> TASK TO CARRY OUT
What is needed is the full listing written out exactly, minus the pictures.

────────────────────────────────────────

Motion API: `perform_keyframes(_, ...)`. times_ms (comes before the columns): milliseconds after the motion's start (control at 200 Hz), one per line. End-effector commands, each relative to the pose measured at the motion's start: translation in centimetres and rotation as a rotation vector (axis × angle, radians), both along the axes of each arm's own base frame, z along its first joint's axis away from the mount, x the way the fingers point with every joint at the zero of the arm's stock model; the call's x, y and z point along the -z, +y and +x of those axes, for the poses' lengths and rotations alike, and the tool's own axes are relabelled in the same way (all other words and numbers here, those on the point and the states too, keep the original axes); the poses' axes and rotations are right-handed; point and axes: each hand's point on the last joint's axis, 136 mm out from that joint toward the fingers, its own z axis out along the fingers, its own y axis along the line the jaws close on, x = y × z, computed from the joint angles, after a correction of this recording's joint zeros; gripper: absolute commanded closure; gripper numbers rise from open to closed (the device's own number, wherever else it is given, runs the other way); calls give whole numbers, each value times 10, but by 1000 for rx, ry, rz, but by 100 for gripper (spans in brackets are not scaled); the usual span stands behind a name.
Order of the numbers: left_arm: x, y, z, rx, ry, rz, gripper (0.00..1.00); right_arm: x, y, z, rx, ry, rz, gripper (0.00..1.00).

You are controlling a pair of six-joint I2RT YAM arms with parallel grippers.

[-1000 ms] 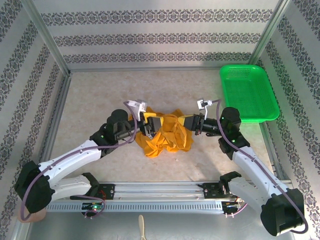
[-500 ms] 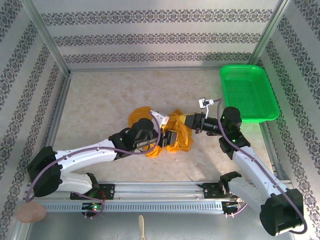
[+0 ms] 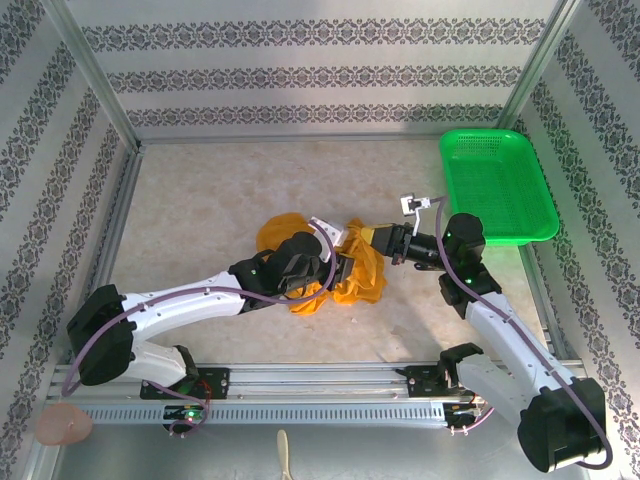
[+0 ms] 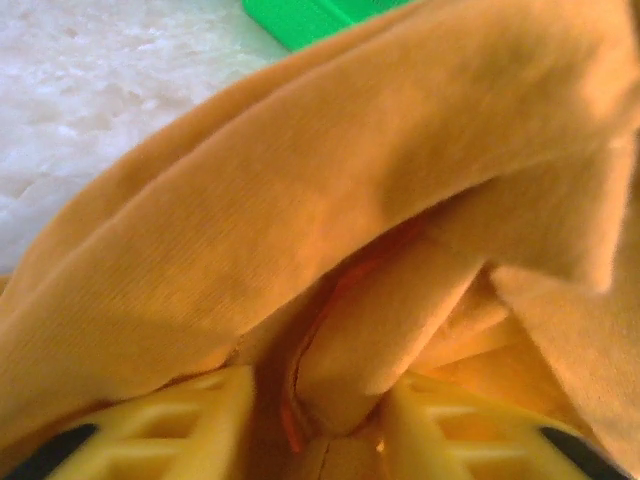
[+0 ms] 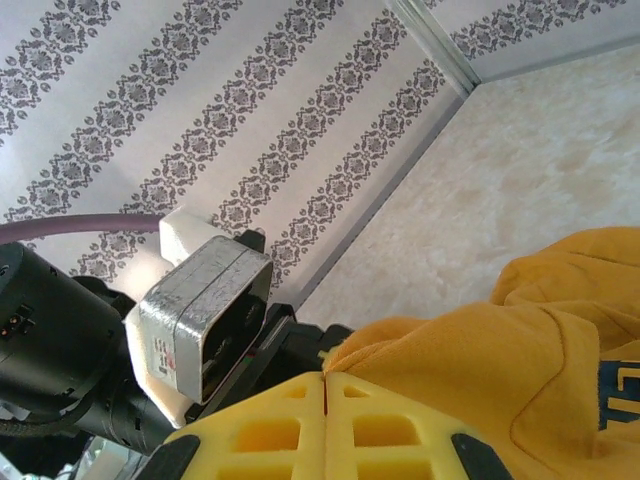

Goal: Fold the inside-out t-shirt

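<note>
My right gripper (image 5: 325, 388) is clamped flat, with a thin edge of the inside-out t-shirt (image 3: 362, 278) nipped at its tips. The rest of the crumpled heap lies ahead of it, toward the other arm. My left gripper (image 4: 318, 405) is nose-deep in that heap with a ridge of cloth between its jaws, though I can't tell whether they've bitten. The bundle's long axis runs roughly claw to claw, so drawing them apart should spread it.
</note>
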Motion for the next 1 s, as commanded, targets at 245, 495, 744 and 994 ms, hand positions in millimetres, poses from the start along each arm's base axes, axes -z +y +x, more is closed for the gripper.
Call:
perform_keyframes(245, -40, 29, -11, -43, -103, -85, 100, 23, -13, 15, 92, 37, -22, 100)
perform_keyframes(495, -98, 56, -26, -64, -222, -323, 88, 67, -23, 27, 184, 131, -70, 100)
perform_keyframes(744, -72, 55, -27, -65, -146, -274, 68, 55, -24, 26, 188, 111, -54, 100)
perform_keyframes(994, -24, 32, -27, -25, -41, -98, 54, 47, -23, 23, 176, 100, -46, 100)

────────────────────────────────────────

> YOUR SOLUTION
Motion API: `perform_keyframes(_, ...)`. times_ms (comes before the columns): milliseconds after the motion's start (control at 200 Hz), one per line. End-effector commands, each relative to the pose measured at the motion's start: translation in centimetres and rotation as a rotation vector (axis × angle, radians), both along the axes of each arm's own base frame, z along its first joint's axis away from the mount, x the way the fingers point with every joint at the zero of the arm's stock model; the call's x, y and z point along the -z, +y and +x of those axes, for the poses' lengths and rotations alike, and the tool's own axes are relabelled in the same way (all other words and numbers here, those on the point and the states too, keep the original axes); the poses' axes and rotations are right-handed; point and axes: each hand's point on the last joint's axis, 136 mm out from that joint toward the fingers, its own z axis out along the fingers, its own y axis along the line the jaws close on, x = y × z, computed from the joint angles, after a correction of this recording's joint zeros; gripper: absolute commanded closure; gripper numbers rise from open to closed (the device's own number, wherever else it is given, runs the other way); calls give whole numbers, each value times 10, but by 1000 for rx, ry, rz, but by 100 for gripper (spans in brackets are not scaled); the usual span stands behind a name.
Order of the numbers: left_arm: x, y, z, rx, ry, rz, gripper (0.00..1.00); right_arm: x, y, z, rx, ry, rz, gripper (0.00..1.00).

You are controlling a pair of six-joint I2RT YAM arms with parallel grippers.

[-1000 ms] 
[-500 ms] 
[+0 ms] 
[+0 ms] 
[+0 ms] 

Goal: Fold the inside-out t-shirt

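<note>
My right gripper (image 5: 325, 388) is clamped flat, with a thin edge of the inside-out t-shirt (image 3: 362, 278) nipped at its tips. The rest of the crumpled heap lies ahead of it, toward the other arm. My left gripper (image 4: 318, 405) is nose-deep in that heap with a ridge of cloth between its jaws, though I can't tell whether they've bitten. The bundle's long axis runs roughly claw to claw, so drawing them apart should spread it.
</note>
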Motion for the next 1 s, as commanded, targets at 245, 495, 744 and 994 ms, hand positions in millimetres, poses from the start along each arm's base axes, axes -z +y +x, more is closed for the gripper.
Call:
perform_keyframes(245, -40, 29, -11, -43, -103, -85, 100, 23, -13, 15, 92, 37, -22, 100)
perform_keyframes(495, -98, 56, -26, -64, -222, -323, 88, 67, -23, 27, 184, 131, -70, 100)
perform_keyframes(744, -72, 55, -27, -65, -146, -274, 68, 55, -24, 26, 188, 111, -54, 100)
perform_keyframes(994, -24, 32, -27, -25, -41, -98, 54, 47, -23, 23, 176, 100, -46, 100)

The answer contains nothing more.